Single by J. Cole

from the EP Lewis Street
- Released: July 22, 2020
- Genre: Hip hop; trap;
- Length: 3:30
- Label: Dreamville; Roc Nation;
- Songwriter: Jermaine Cole;
- Producers: J. Cole; T-Minus; JetsonMade;

J. Cole singles chronology
| "Snow on tha Bluff" (2020) | "Lion King on Ice" / "The Climb Back" (2020) | "Interlude" (2021) |

= Lion King on Ice =

2020 single by J. Cole

"Lion King on Ice" is a song by American rapper J. Cole. It was released on July 22, 2020, together with another song, "The Climb Back", under the title Lewis Street. Produced by J. Cole, T-Minus and JetsonMade, the song finds Cole rapping about himself growing up and difficulties he faced to achieve fame, as well as his position in the rap game.

==Background==
J. Cole announced the release of the songs via social media on July 21, 2020, along with its cover art, stating that they are the first two songs from The Fall Off. He also revealed that he was still "finishing" the album. In November 2019, Cole hinted that the album would be released in 2020. He also previously teased a project called The Off-Season.

==Composition==
The song is rapped from the perspective of a younger J. Cole, who uses his alter ego "Young Simba", over a stripped back trap beat with high pitched vocal sampling.

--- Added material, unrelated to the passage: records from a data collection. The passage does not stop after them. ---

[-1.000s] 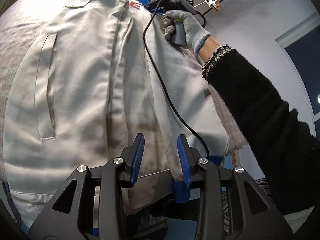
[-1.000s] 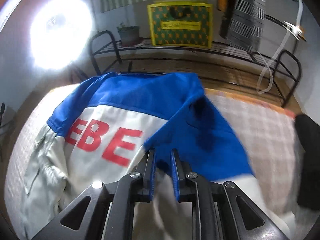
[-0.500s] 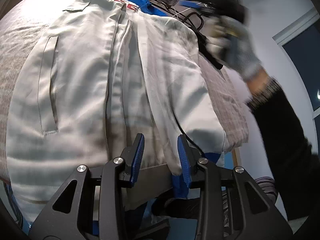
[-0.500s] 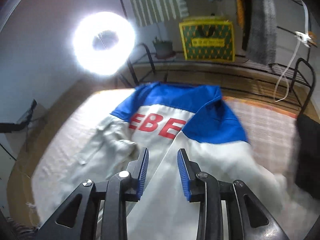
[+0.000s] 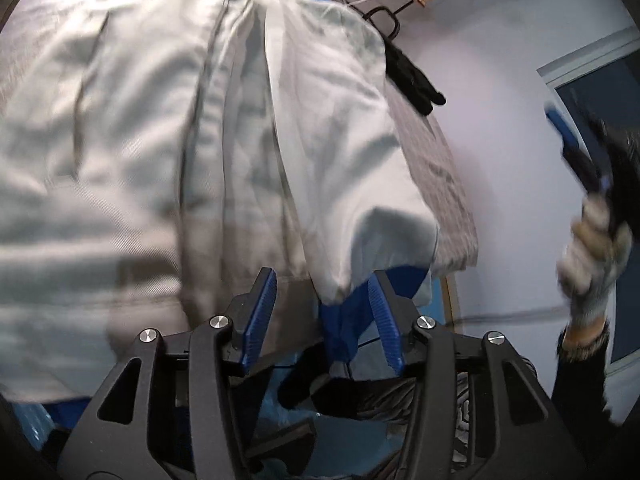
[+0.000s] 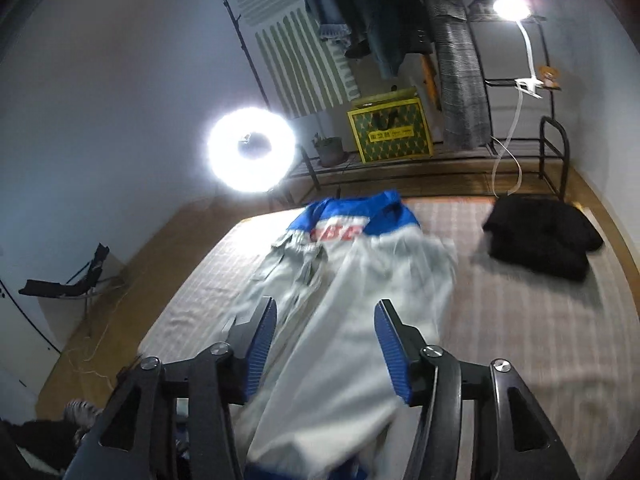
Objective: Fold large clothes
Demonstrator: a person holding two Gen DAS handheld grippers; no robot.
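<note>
A large light-grey jacket with blue shoulders and red letters lies on the checked bed cover, its right side folded over the middle. In the left wrist view the jacket fills the frame. My left gripper is open at the jacket's hem, with a blue cuff hanging between the fingers. My right gripper is open and empty, raised above the jacket's lower part. It also shows blurred at the right edge of the left wrist view, held by a gloved hand.
A black garment lies on the bed's far right. A ring light stands at the bed's far left. Behind the bed is a black metal rack with a yellow box and hanging clothes.
My right gripper opened, let go of the jacket's blue shoulder and pulled back and up, away from the bed. My left gripper opened wider at the hem.
</note>
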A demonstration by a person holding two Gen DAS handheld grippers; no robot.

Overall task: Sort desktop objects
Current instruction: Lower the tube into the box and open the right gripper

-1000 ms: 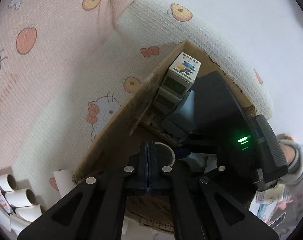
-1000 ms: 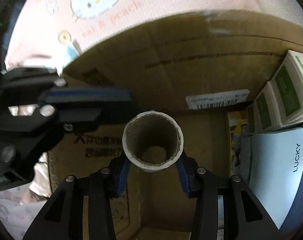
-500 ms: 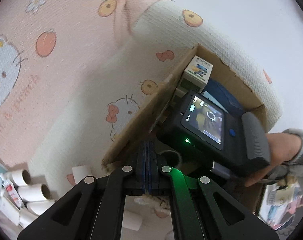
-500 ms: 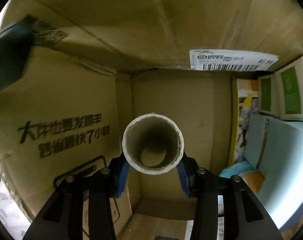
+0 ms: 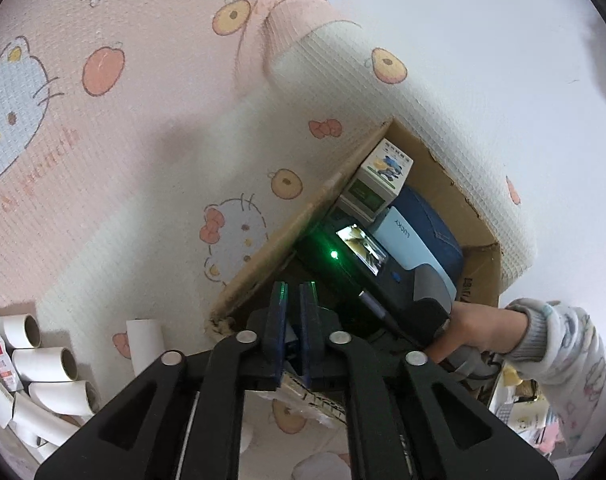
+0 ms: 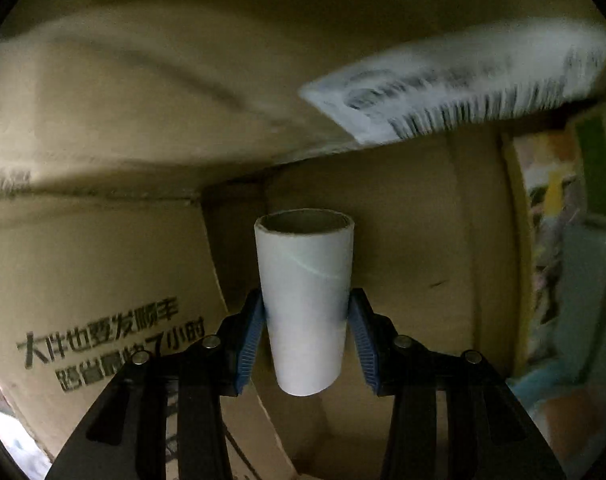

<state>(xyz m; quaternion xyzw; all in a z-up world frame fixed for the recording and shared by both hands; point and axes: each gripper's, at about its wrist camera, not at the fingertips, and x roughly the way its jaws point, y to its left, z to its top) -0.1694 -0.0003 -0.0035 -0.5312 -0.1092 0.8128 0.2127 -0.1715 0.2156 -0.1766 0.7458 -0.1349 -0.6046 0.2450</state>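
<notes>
Deep inside the cardboard box (image 6: 103, 280), one paper tube (image 6: 305, 300) is held clamped in the right claw (image 6: 306, 344), not yet released, while several tubes (image 5: 47, 364) are left outside beside the empty, slightly parted left claw (image 5: 294, 308).

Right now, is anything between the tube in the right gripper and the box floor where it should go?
Nothing visible. The tube sits between the right gripper fingers, inside the box; bare cardboard lies behind it.
</notes>
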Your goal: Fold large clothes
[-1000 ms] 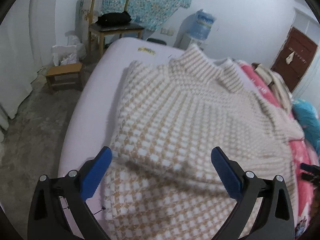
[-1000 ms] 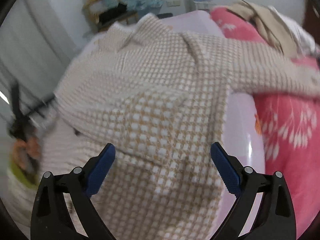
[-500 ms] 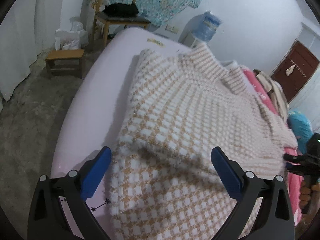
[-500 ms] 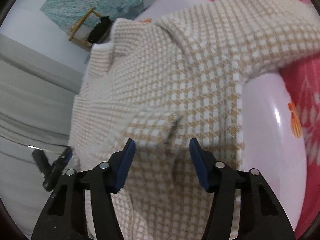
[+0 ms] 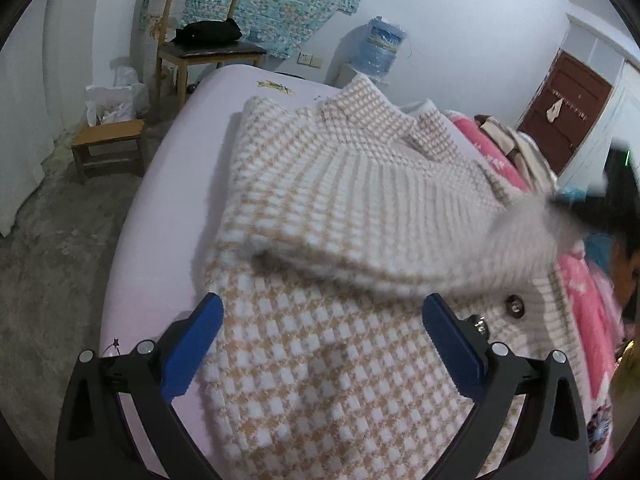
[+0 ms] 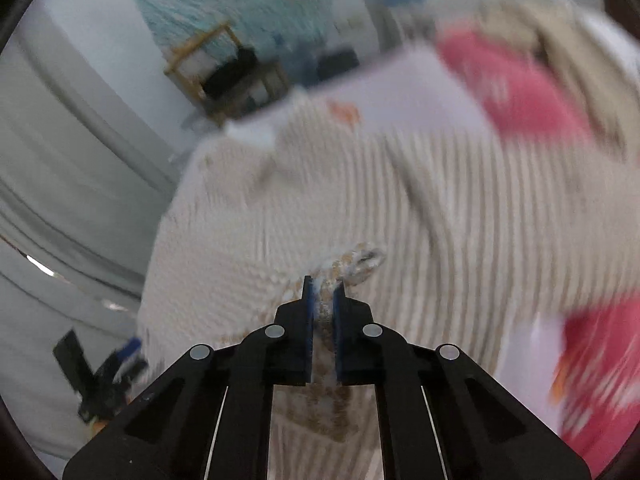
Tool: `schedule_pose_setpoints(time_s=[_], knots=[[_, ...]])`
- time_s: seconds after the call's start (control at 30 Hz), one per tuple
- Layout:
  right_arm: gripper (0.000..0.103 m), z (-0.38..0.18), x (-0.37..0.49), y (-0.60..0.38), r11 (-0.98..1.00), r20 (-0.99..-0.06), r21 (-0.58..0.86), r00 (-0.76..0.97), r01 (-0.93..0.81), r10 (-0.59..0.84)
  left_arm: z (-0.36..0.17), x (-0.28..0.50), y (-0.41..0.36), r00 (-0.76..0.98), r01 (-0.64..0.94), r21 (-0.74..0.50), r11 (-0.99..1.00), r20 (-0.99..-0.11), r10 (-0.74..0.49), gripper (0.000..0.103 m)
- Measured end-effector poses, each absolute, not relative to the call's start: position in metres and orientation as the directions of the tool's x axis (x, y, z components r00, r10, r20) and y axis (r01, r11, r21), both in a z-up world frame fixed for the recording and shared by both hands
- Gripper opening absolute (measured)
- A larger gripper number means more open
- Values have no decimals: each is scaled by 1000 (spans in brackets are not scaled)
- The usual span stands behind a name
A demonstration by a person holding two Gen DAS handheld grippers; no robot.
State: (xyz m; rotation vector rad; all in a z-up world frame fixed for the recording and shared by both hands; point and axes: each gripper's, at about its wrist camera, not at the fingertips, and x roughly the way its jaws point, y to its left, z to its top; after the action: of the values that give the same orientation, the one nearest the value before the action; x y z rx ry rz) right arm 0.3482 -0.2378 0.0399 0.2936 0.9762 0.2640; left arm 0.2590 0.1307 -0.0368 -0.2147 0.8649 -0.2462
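Observation:
A large beige and white checked knit cardigan (image 5: 340, 216) lies spread over a pale pink bed (image 5: 168, 184). In the left wrist view my left gripper (image 5: 320, 322) hangs open just above the cardigan's lower part, nothing between its blue pads (image 5: 196, 344). A brown button (image 5: 514, 306) shows near the right pad. In the blurred right wrist view my right gripper (image 6: 322, 296) is shut on a bunched fold of the cardigan (image 6: 360, 208), which rises with it. At that view's lower left the left gripper (image 6: 100, 376) shows small.
A wooden chair (image 5: 200, 40) with a black bag stands past the bed, with a low stool (image 5: 108, 144) and white bags to the left. A pink quilt (image 5: 580, 280) and piled clothes lie along the bed's right. A water bottle (image 5: 382, 48) and brown door (image 5: 560, 116) stand behind.
My right gripper went from wide open to shut on a fold of the cardigan and swept across, lifting that part. A flap of the cardigan now crosses the left wrist view's right side.

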Motion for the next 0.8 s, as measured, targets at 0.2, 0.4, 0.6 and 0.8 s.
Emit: schedule_pose_setpoints(time_s=[0.2,0.4,0.6,0.8], knots=[[6,35,393,-224,970,-765,222,600,-97,234,-39,260,122,624,134,-237,962,-735,-268,97],[6,-7,424,-240,960,-797,275,546,-52,258,-40,259,122,621,144,-240,960,-733,-276,97],[27,-40,426,-253,984,-872,178,463,-3,159,-40,255,123,622,149,-248,957,-729,-285,97],[36,1,394,-246,987,-795,147,586,-67,159,-21,244,132,640,156,-254,955,-710,-293,97]])
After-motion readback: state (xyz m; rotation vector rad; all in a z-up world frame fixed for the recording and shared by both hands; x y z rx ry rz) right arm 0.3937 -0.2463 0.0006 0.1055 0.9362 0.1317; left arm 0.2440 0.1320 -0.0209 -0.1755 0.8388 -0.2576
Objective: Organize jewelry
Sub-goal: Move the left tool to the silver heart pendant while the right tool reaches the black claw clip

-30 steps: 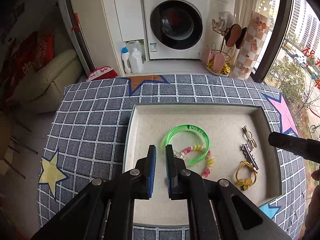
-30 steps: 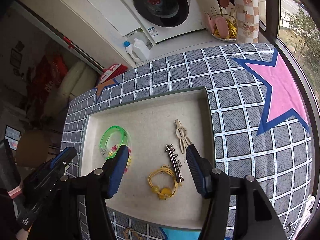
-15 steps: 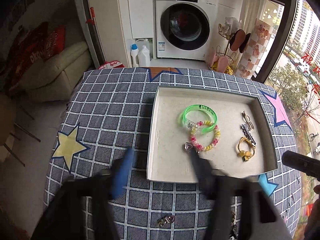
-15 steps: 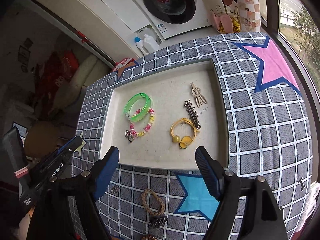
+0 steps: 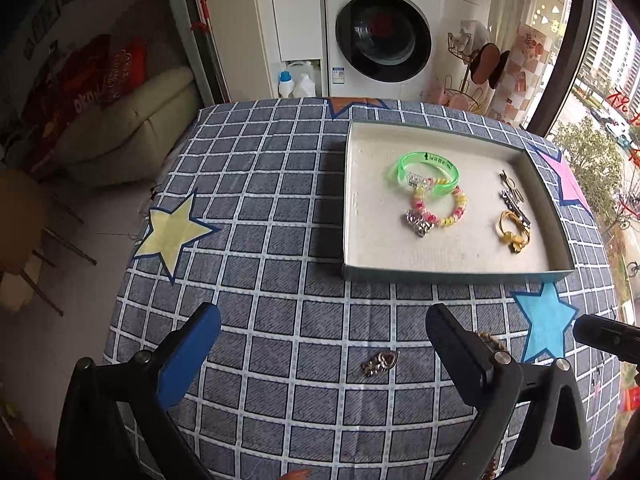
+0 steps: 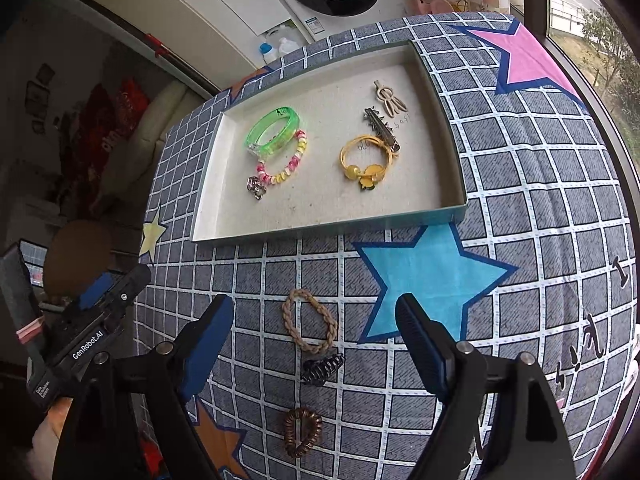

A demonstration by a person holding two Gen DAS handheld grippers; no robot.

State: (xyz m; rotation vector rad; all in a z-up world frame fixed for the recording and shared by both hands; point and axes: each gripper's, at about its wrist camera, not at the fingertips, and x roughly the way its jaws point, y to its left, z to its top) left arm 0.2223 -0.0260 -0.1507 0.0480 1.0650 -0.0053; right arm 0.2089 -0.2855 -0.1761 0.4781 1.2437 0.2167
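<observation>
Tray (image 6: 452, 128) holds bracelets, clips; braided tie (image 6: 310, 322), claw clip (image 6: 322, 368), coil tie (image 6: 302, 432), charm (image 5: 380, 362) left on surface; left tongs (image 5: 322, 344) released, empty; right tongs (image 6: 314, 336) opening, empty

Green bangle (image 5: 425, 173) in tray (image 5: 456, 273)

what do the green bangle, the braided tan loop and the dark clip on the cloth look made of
Green bangle: likely clear plastic or acrylic, since it is glossy, see-through and bright neon.
Braided tan loop: probably a fabric or elastic hair tie, with a matte, plaited surface and a soft, uneven outline.
Dark clip: seems to be hard plastic, dark and faintly shiny with moulded teeth, though metal cannot be ruled out.
</observation>
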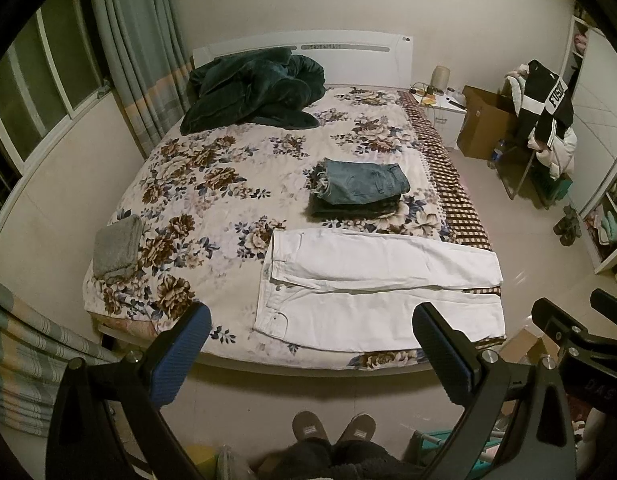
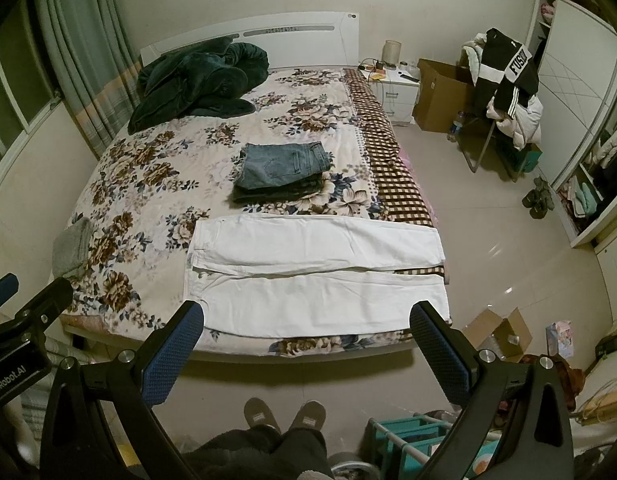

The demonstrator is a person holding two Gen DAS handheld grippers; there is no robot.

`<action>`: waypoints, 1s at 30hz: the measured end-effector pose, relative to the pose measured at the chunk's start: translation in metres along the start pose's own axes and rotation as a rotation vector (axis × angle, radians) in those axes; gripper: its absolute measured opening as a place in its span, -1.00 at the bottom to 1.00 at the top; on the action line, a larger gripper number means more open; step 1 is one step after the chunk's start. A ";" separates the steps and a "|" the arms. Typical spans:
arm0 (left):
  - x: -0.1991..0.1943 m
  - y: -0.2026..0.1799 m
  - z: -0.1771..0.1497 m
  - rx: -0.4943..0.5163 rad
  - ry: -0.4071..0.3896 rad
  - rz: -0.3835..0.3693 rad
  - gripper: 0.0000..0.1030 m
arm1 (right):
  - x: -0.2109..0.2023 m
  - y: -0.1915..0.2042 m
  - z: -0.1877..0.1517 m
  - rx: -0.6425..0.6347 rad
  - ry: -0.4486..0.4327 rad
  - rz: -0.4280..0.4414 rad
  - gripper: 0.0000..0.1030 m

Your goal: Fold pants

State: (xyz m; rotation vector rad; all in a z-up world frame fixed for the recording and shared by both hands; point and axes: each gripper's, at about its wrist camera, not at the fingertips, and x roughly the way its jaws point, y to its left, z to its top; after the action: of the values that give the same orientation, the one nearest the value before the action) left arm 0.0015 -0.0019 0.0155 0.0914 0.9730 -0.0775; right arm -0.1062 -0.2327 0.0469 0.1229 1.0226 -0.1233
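Left wrist view: my left gripper [image 1: 310, 330] hangs spread wide and empty above the bed's near edge, and my right gripper [image 2: 306, 326] is released the same way beside it. Below both, the white pants [image 1: 372, 284] lie flat across the foot of the floral bed [image 1: 212, 184], legs side by side, waistband to the left. Beyond them sits a stack of folded jeans [image 1: 358, 186]; a grey cloth [image 1: 116, 250] rests near the bed's left corner.

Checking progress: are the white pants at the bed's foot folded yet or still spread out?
Spread out. The white pants lie flat at full length, both legs side by side, on the floral bedspread.
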 end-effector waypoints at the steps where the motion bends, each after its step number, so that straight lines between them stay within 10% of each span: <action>1: 0.001 0.000 -0.001 -0.002 0.000 -0.001 1.00 | 0.000 0.000 0.000 -0.001 0.000 -0.001 1.00; 30: 0.001 0.002 -0.004 -0.004 -0.006 -0.004 1.00 | -0.006 0.007 -0.003 -0.006 0.004 0.002 1.00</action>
State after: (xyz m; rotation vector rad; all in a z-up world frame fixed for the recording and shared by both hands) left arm -0.0014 0.0001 0.0124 0.0858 0.9676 -0.0795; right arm -0.1108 -0.2254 0.0508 0.1188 1.0266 -0.1185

Cole discusses his come-up and the uncertainty he felt while trying to be successful, as well as the struggles and sacrifices he made along the way. He also talks about his childhood. In the first verse he raps about how hard-working and dedicated he needed to be to make it, and the obstacles he endured along the way. Towards the end of the song, Cole continues to reflect how those struggles led him to where he is today, and how far he has come.

In 2018, J. Cole settled his feud with Lil Pump through an interview, in which he warned Pump about what to do to keep up with his success as a rapper and not lose popularity. Fans noticed that in the song, Cole addressed Pump in particular with the lyrics, "Nigga dissed me / It was nonsense / I sat 'em down like his father / My nigga asked, 'Why you bother?' / We should've caught him and mobbed him / I said, 'We gotta move smarter' / Don't wanna be the reason for one more sad song / I tried to warn niggas they wouldn't last long / I hope that you see how they came and they want / They shots never hit but they made their attempts / May have a good year like their name on a blimp / But you know what it takes to be poppin' this long".

==Charts==

Chart performance for "Lion King on Ice"
| Chart (2020) | Peak position |
|---|---|
| Australia (ARIA) | 87 |
| Canada Hot 100 (Billboard) | 59 |
| Ireland (IRMA) | 45 |
| New Zealand Hot Singles (RMNZ) | 5 |
| UK Singles (OCC) | 65 |
| US Billboard Hot 100 | 51 |
| US Hot R&B/Hip-Hop Songs (Billboard) | 15 |
| US Rhythmic Airplay (Billboard) | 26 |
| US Rolling Stone Top 100 | 31 |

==Certifications==

| Region | Certification | Certified units/sales |
| United States (RIAA) | Gold | 500,000^{‡} |
^{‡} Sales+streaming figures based on certification alone.